Doktor Kapelson beschloss, ihre privaten Nachforschungen zunächst auf das lohnendste Ziel zu richten: Mikaal Gunnar-Galen. Das bedeutete, dass sie sich auf Wagner konzentrieren musste. Sie hatte keinen Zugriff auf die offiziellen Akten, doch Doktor Syntax hatte angedeutet, dass die Wagnerfestspiele eine Rolle bei dem Ereignis gespielt hatten, das Galen in die Klinik gebracht hatte. Die Erwähnung der Ur-Edda war ebenfalls ein Anhaltspunkt. Doch sie wollte sich vor allem Klarheit darüber verschaffen, was ein bestimmter Vorfall zu bedeuten hatte. Etwas, an das sie die ganze Woche nicht mehr gedacht hatte: Galen hatte sie mit einer mythischen Gestalt verwechselt.

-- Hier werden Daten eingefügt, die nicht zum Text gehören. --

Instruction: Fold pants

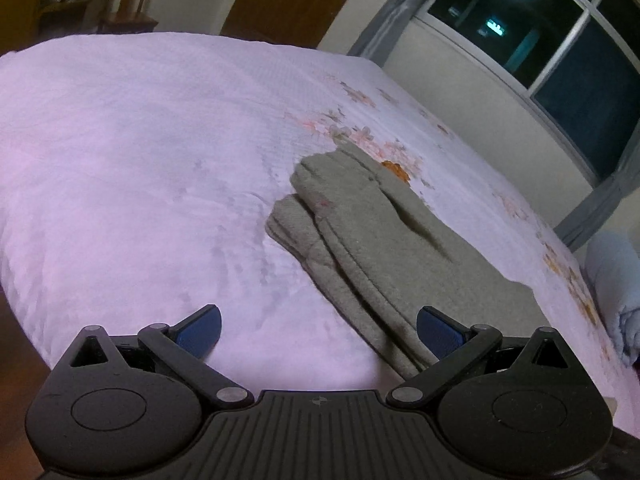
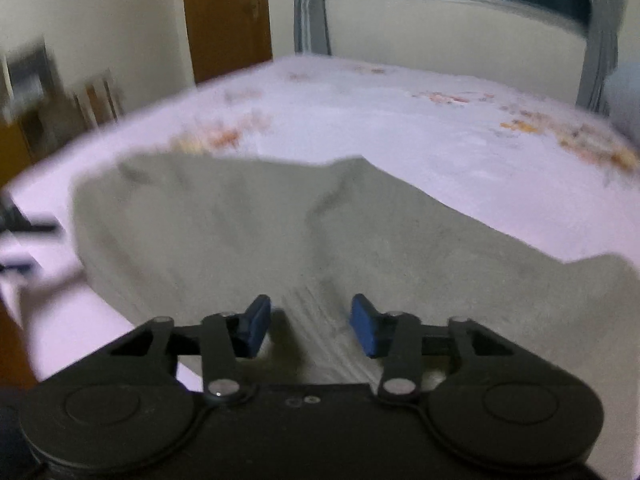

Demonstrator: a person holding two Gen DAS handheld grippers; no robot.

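Observation:
Grey fleece pants (image 1: 372, 236) lie on the bed, the legs stacked on each other and stretching away to the far cuffs. My left gripper (image 1: 318, 330) is open and empty, above the bed just left of the pants' near end, its right pad (image 1: 438, 336) over the cloth. In the right wrist view the pants (image 2: 280, 236) fill the middle, blurred by motion. My right gripper (image 2: 310, 326) is open just above the ribbed waistband (image 2: 316, 320), which lies between the blue pads. I cannot tell if the pads touch the cloth.
The bed (image 1: 140, 160) has a pale pink-white cover with an orange flower print (image 1: 360, 140). A rolled light-blue blanket (image 1: 616, 292) sits at its right edge. A wooden door (image 2: 226, 12), window (image 1: 560, 40), grey curtains and a wooden chair (image 1: 128, 0) stand beyond.

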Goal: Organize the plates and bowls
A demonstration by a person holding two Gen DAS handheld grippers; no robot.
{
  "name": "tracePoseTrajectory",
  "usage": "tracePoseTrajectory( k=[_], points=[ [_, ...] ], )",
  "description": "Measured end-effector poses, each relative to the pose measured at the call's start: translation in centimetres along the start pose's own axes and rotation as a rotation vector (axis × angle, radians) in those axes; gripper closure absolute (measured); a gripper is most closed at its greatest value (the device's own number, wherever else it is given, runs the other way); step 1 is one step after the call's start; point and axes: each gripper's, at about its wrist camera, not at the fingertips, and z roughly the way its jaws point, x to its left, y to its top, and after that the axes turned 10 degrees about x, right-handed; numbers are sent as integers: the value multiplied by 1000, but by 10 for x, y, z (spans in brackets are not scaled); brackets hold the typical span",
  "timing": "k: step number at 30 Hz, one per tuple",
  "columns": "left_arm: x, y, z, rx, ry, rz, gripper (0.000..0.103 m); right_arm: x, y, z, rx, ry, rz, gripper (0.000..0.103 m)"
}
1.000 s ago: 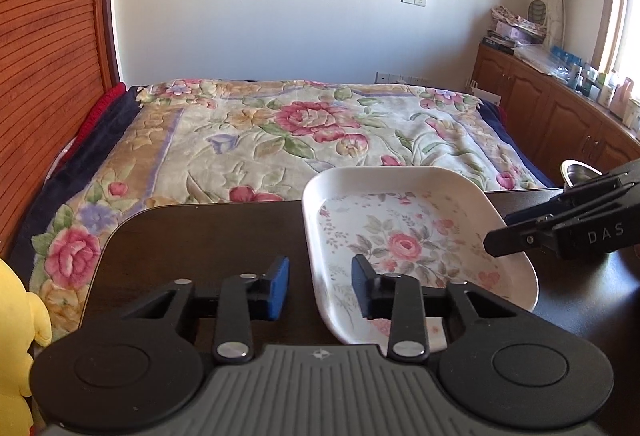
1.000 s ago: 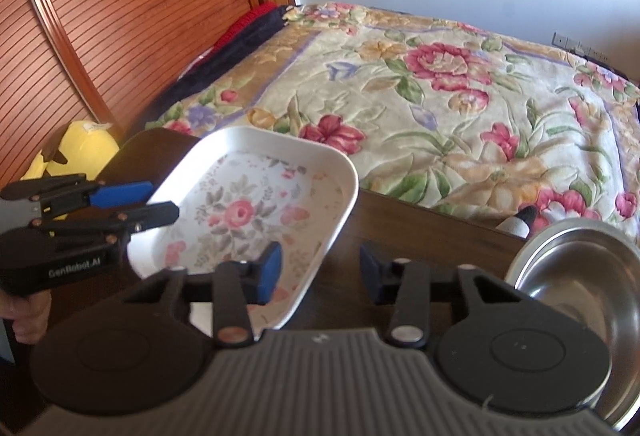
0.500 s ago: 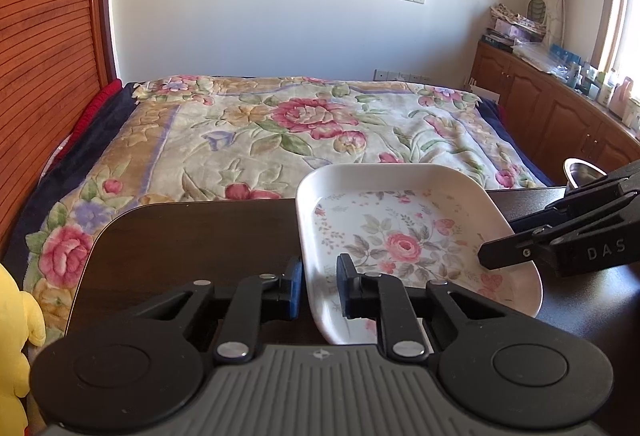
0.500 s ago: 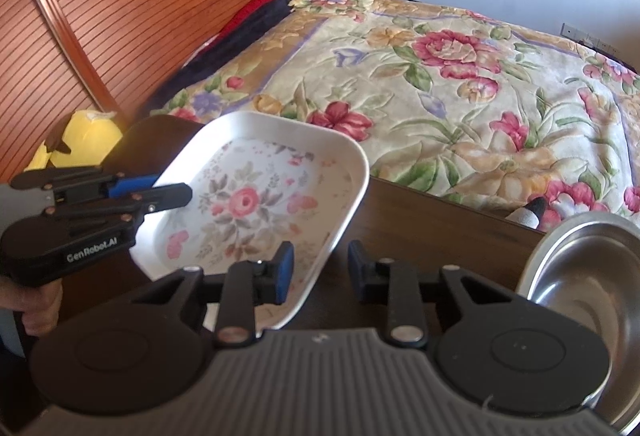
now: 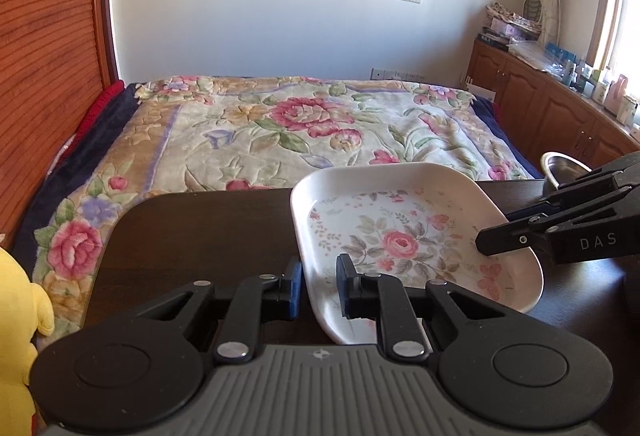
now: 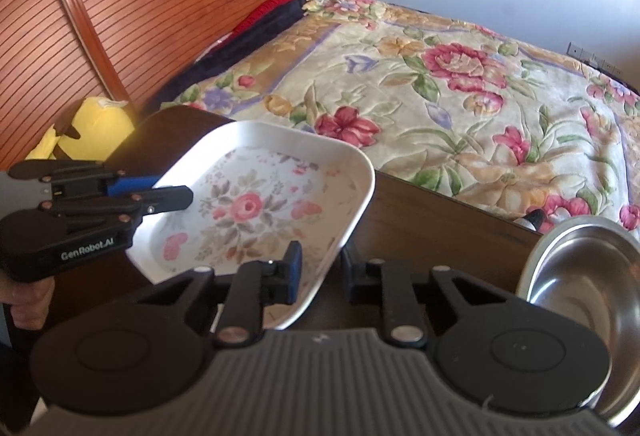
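The floral plate is a glossy white rounded-rectangle dish with raised, flared walls and a pink rose with grey-green leaves printed on its flat bottom; it sits low and right of centre in the left wrist view, its long axis running from the lower edge of the frame up toward the bed, over a dark, smooth wooden table. The left gripper is clamped on the plate's near left rim, one blue-padded finger outside the wall and one inside. The right gripper has just been closing and now pinches the opposite rim, its black fingers narrow with the wall between them. In the right wrist view, a shiny round steel bowl lies at the lower right, apart from the plate. A quilted flowered bedspread fills the middle distance, and a yellow plush toy sits at the left by ribbed reddish wood panelling.
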Motion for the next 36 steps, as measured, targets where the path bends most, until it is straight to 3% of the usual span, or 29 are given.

›Ich hätte diesem Vorfall mehr Beachtung schenken sollen‹, dachte sie und unterdrückte ein Schaudern. Die Person, die Galen als Letztes in dieser Weise verwechselt hatte, war eines gewaltsamen, blutigen Todes gestorben. Und Marisa war ohne Begleitung in seinen Raum gegangen!
Nachdem sie den Schwestern Anweisung gegeben hatte, das Abendessen zu verteilen und die Petroleumlampen nachzufüllen, zog sie sich zum Lesen in ihr Arbeitszimmer zurück.
Doktor Kapelson näherte sich ihrem Thema systematisch, angefangen mit den Grundlagen: Wilhelm Richard Wagner wurde am 22. Mai 1813 in Leipzig geboren. Er starb nach einem Herzanfall am 13. Februar 1883 in Venedig. Für seine Opern ließ er ein eigenes Theater bauen, obwohl es über seine tatsächlichen Absichten in Bezug auf dieses Theater unterschiedlichste Meinungen gab. Es wurde in der deutschen Stadt Bayreuth erbaut und 1876 mit der ersten kompletten Aufführung des Ring des Nibelungen eingeweiht.